08.- Justification establishes cooperation between God’s grace and man’s freedom
Justification establishes no such cooperation between God’s grace and man’s freedom. It is entirely the work of God. The Reformers were quick to point out that justification is by faith alone. It is not due to a synergistic work of cooperation between God and man which makes God and man both partly to praise for salvation. Salvation is entirely of the Lord! In fact, it is even He who works faith into the heart of man so that he can be declared justified by the external decree of the Most High. In Gregg Allison’s words, “Salvation as a synergistic, cooperative venture between grace and nature, between God and human beings, is wrongly grounded. Moreover, if divine grace imputes righteousness as a gift, then the very idea of a gift dispels any notion that the one who receive it contributes anything to it or cooperates with the one who gives it”.
09.- Justification gives birth to the inner man
Justification does not give birth to the inner man. That is to mix justification with regeneration. Regeneration –or the New Birth- is when God grants a new heart to man so that he can believe the Gospel and repent from sin. Once faith is exercised in the perfect work of Immanuel, God justifies that soul freely by His external declaration. However, it should always be remembered that the One who bestows faith in the heart is none other than the good Lord Himself via regeneration. Thus justification and regeneration must always be distinguished. As Alister McGrath explains the initial Protestant teaching, “Justification altered the outer status of the sinner in the sight of God, while regeneration altered the sinner’s inner nature”.
10.- Justification entails the sanctification of man’s whole being
Yet once again, justification is tangled up with sanctification. The danger of this confusion is to make salvation dependent upon man’s good works. Sanctification does teach that man can cooperate with the Lord and walk in obedience. But a believer’s salvation is not based upon His sanctification rather upon His justification. Justification occurs once and forever since it cannot increase or lessen. Sanctification, however, does grow and decline. Justification is not sanctification. These are two separate, distinct, precious works. Justification is God’s decree. Sanctification is us walking in obedience to the Lord.

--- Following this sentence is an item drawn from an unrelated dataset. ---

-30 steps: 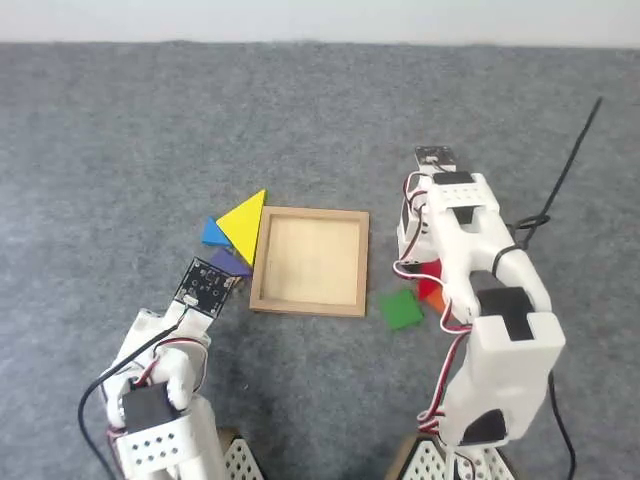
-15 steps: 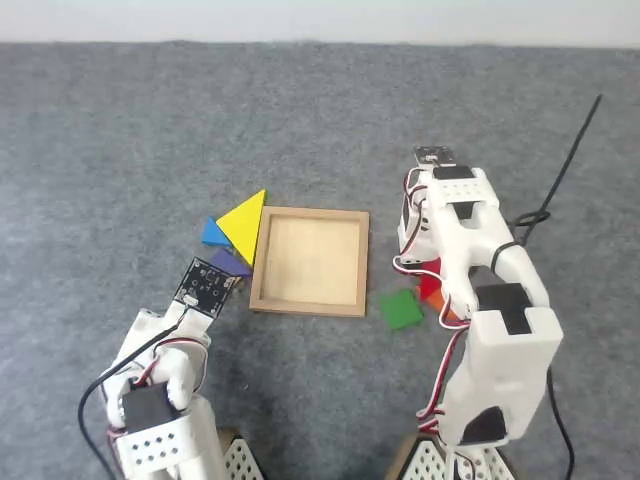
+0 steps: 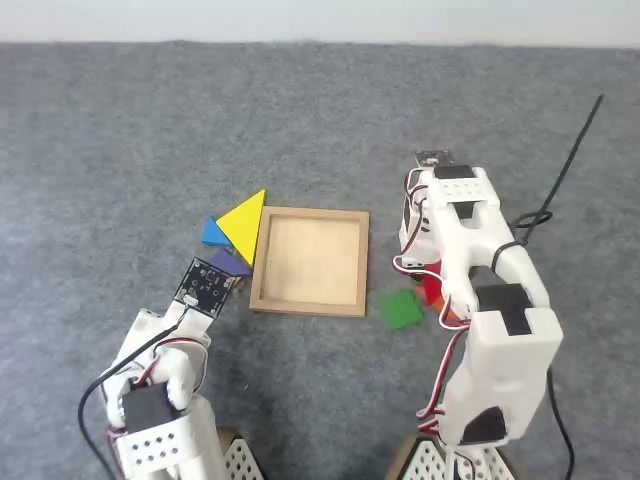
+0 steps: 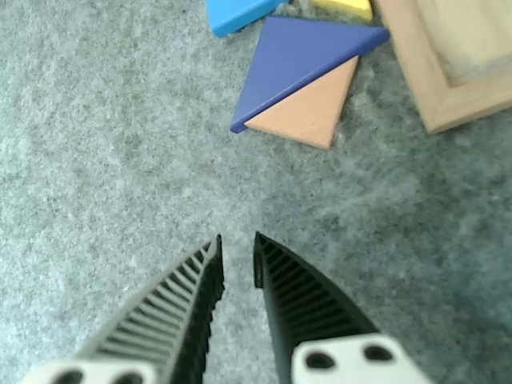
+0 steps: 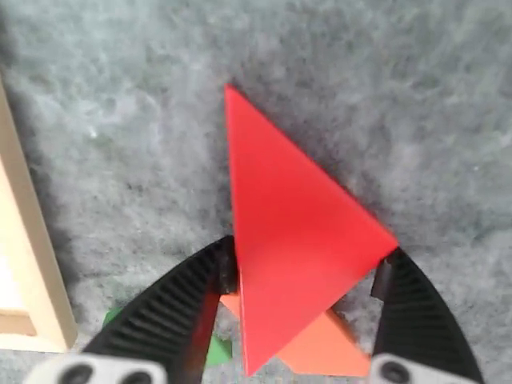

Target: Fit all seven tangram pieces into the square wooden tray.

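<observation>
Right gripper (image 5: 306,268) first: its two black jaws are pressed against opposite sides of the red triangle (image 5: 296,232), so it's clamped on that piece. An orange piece (image 5: 320,348) pokes out from under the red one, and the two overlap. I can't tell if the red one is lifted off it or lying on it.

In the high view that spot is at about 3 o'clock from the square wooden tray (image 3: 310,213), a bit off its rim and mostly tucked under the right arm. The green piece (image 3: 401,308) lies flat on the grey carpet (image 3: 150,130) at roughly 4 o'clock from the tray, near its corner but not touching it.

Left gripper (image 4: 238,240) has its jaws pretty much together, just a thin slit between them, with nothing in there. It hangs over bare carpet at around 8 o'clock from the tray. Just past its tips are a purple triangle (image 4: 300,60) and a peach triangle (image 4: 308,112), edge to edge. The purple one's corner is right up at the tray's rim.

Further out, the yellow triangle (image 3: 245,225) lies along the tray's 9 o'clock side, its long edge just beside the frame. The small blue piece (image 3: 213,233) touches it at its own 9 o'clock. Every piece I can make out is on the carpet outside the tray.
</observation>
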You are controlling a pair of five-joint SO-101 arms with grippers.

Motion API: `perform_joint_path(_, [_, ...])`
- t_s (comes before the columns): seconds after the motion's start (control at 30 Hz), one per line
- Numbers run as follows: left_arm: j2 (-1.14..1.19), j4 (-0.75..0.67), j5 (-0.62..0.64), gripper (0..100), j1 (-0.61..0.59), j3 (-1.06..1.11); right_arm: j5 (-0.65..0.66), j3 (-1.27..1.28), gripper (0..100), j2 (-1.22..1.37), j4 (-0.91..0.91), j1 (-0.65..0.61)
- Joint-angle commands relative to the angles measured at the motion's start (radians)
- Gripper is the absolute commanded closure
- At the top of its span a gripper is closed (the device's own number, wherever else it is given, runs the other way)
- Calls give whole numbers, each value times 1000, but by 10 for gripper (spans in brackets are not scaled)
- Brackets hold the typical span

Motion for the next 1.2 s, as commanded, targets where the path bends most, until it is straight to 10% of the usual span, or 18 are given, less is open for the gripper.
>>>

All in all the common thread of error running throughout Catholic dogma upon justification is that it turns the doctrine into a process rather than a divine speech act. Catholicism continually mixes justification up with sanctification, regeneration and even baptism denying the Evangelical message of justification by faith alone. Therefore Rome believes that justification infuses righteousness into us rather than it being imputed unto us.
In all these manners, then, it should be more than clear that Protestants and Catholics do not agree on the doctrine of justification at all. There is a Catholic understanding of justification just as there is a Protestant view. These two perspectives are mutually exclusive. What has Rome to do with Wittenberg?
Any attempt at a synthesis of these two schools of thought would be theologically unjustified.
 ALLISON, Gregg, Roman Catholic Theology & Practice (Crossway: Wheaton, 2014), p. 445.
 McGRATH, Alister, Reformation Thought: An Introduction (John Wiley & Sons: Sussex, 2012), p. 134.